The western side of the Pergamon Altar; Pergamon Museum in Berlin
The western side of the Pergamon Altar; Pergamon Museum in Berlin | Wikipedia (no restrictions)

Peter Weiss and Political Reflections of a Novel Kind

Peter Weiss’ ‘The Aesthetics of Resistance, Vol I’ is a post-mortem on the failure to prevent Nazism and an exploration of how art can be a form of resistance.

The Aesthetics of Resistance, Volume I
Peter Weiss
Duke University Press
June 2005

For the reader, The Aesthetics of Resistance, Volume I is as much an act of political memory and learning as it is for the novel’s narrator. What is remembered – the unsuccessful attempt to repeat in Germany the Bolshevik’s October Revolution and the 1936-39 civil war in Spain – creates the space for political education in the art of resistance, beginning with a visit to the Pergamon Museum in Berlin. The narrator goes there with two others and together they contemplate the friezes taken from an altar in the ancient Greek city of Pergamon (in what is now western Turkey) and reconstructed in the German capital.

The friezes, depicting the mythological defeat of the Giants by the Olympian gods, contain a space where the only mortal to ally himself with the Olympians, Heracles, once stood. Only the paw of the lion’s skin that once cloaked Heracles remains in situ and the vacant place becomes emblematic of the need for people to create their own senses of heroism and struggle. This has now become an urgent responsibility thrust upon the narrator and his friends Coppi and Heilmann, three young men who are facing the reality of Nazi power in Germany.

The unnamed narrator is one of the very few non-fictional characters in the book but the name of his friend, Hans Coppi, is that of a Communist who joined an anti-Nazi resistance group in 1941 only to be arrested and executed in December of the following year. He was 26 years old. The other friend, Horst Heilmann, was seven years older when he was arrested and executed for the same reason.

In Peter Weiss’ novel, the battles depicted on the friezes express the struggle between social classes, and the deaths of the defeated warriors record the risks entailed in resisting injustice. Political struggle in dangerous times becomes comparable to the achievement of Heracles in returning to Thebes with the captured Cerberus and a caged eagle, icons ‘in the system of coercion and menace’. Thebans can see the scabby legs of Cerberus and the feathers of the bird that persecuted Prometheus; the truth, in other words, can be made visible.
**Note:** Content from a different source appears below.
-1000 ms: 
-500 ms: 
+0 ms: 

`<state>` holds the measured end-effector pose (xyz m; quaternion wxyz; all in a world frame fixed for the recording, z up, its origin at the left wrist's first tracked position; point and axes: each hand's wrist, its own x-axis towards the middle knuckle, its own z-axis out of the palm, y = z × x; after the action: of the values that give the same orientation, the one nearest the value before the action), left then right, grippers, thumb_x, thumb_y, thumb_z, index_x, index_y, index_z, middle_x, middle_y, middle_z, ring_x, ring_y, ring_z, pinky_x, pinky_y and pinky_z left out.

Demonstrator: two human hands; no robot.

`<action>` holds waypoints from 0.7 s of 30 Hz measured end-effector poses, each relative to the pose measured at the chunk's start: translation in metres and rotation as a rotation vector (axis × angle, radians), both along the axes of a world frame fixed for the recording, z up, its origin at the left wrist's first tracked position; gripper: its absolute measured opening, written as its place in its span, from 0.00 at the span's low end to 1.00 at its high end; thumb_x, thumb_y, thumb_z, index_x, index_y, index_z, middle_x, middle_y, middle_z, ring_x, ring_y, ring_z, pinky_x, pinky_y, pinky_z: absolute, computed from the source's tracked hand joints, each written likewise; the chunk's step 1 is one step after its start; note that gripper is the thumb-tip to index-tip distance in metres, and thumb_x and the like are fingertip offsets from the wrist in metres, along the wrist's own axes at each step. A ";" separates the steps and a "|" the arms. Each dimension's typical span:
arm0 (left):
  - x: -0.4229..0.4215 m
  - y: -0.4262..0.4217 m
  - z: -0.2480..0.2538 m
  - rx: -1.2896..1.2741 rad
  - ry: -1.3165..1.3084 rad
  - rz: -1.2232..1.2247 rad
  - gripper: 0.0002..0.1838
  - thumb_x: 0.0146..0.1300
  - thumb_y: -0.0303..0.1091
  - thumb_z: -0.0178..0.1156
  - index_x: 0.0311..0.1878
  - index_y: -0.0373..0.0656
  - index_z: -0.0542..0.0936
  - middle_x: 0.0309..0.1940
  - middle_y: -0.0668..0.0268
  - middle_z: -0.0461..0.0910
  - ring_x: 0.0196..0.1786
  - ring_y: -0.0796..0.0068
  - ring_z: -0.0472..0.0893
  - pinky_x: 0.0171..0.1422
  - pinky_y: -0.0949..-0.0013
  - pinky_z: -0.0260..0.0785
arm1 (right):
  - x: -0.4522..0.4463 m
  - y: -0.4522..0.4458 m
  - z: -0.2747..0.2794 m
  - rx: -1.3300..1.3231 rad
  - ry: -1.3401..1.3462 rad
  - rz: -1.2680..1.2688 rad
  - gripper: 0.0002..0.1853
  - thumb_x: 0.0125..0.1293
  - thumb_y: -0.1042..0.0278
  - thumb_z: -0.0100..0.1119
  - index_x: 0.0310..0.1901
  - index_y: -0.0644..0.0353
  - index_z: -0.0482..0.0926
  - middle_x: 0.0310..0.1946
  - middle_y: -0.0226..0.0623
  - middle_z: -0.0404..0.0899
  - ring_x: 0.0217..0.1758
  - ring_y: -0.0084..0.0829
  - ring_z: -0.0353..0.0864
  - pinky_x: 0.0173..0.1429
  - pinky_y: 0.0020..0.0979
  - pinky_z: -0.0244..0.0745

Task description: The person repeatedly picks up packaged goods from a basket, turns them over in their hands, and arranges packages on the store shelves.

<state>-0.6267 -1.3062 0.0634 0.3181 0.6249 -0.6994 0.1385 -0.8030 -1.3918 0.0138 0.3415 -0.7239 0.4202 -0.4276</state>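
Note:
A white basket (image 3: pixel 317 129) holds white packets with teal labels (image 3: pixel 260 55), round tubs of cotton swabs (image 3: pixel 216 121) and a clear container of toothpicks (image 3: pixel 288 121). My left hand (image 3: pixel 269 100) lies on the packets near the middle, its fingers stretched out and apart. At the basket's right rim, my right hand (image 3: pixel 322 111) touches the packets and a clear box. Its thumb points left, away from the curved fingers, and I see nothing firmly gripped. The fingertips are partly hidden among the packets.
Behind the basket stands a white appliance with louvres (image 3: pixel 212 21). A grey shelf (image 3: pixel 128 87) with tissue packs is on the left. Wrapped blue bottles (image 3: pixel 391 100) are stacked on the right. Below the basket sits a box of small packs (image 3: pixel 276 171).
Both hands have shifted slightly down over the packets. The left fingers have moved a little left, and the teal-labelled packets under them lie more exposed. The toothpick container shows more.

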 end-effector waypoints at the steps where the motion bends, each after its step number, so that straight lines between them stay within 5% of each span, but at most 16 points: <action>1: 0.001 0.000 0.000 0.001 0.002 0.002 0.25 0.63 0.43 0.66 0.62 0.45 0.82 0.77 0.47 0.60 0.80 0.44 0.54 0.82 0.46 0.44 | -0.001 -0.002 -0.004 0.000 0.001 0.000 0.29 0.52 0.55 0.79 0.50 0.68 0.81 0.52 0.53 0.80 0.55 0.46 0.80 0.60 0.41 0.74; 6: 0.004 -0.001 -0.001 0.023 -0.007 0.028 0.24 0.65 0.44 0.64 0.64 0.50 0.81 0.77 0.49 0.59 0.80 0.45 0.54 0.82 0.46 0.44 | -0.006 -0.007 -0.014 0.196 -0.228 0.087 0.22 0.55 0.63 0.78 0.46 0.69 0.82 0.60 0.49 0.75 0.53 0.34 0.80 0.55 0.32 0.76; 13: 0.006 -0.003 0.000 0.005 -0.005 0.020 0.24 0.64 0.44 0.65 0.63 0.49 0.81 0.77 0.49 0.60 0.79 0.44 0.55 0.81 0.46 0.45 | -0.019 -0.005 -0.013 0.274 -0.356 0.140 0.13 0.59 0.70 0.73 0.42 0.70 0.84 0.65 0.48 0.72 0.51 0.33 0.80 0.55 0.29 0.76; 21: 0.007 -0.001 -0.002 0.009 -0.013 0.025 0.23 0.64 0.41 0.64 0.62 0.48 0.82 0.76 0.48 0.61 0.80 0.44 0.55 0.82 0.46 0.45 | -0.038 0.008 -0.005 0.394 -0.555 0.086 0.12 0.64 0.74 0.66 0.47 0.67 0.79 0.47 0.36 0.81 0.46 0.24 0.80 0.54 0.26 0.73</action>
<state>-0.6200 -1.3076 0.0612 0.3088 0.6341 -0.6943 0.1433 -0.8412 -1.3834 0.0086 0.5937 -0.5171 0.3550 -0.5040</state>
The Aesthetics of Resistance, Volume 1 is a novel, but most of its characters and the events they live through are real. The narrator and his parents, the three principal but depersonalized and fictional characters, function as portals for channels of political thinking; flows of discourse about history, art, philosophy, and sexuality. Their presence and purpose in the novel are to structure responses to the underlying question of why Hitler was not stopped before he unleashed a cascade of violence and genocide across Europe and beyond.

The novel is a post-mortem on the failure of communists and liberals to prevent the triumph of Nazism in 1933 and an exploration of how art can be experienced as a form of resistance. For instance, the narrator reads Kafka’s The Castle and the story leaves him feeling not hopeless but ashamed, knowing that ‘speaking our mind was as unthinkable for us as the road to the Castle was for the surveyor.’ Hannah Arendt‘s response is not dissimilar in the way that she too rejects the conventional reading of The Castle as a tale of despair and futility.

The narrator joins The International Brigade to support the struggle against Franco’s Nazi-backed forces and although allied to the Communists, he is aware of tensions with the anarchists in Catalonia and the Soviet Union’s agenda for persecuting them. The conflict between state communism and what was called – before the word ‘libertarian’ was hijacked by the Right in the US – libertarian socialism is sensitively handled. The reader is left wanting to know about Max Hodann, Willi Bredel, and Willi Munzenberg, who are both characters in the novel and individuals who really existed. Information about them is provided in the book’s glossary.

As Franco’s army gains ascendancy, news of the Moscow Show Trials reaches the narrator and he is understandably conflicted. He knows in his heart that a ‘confession’ from a stalwart Bolshevik like Bukharin, admitting to preparing a fascist coup d’état, is nonsense. He departs from Spain for France, the year is 1939, and the future looks bleak. The story, cerebral and absorbing, continues in Volume II of The Aesthetics of Resistance (review forthcoming).